# [Activity]
Output the data below exactly, down to the last character.
Segment Open
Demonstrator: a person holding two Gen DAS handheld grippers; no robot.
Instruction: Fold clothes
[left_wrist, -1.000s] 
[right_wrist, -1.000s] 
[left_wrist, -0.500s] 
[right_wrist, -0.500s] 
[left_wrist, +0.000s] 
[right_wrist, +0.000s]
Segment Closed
# [Answer space]
Demonstrator: a person holding two Gen DAS handheld grippers; no robot.
Instruction: Fold clothes
[left_wrist, -1.000s] 
[right_wrist, -1.000s] 
[left_wrist, -0.500s] 
[right_wrist, -0.500s] 
[left_wrist, +0.000s] 
[right_wrist, +0.000s]

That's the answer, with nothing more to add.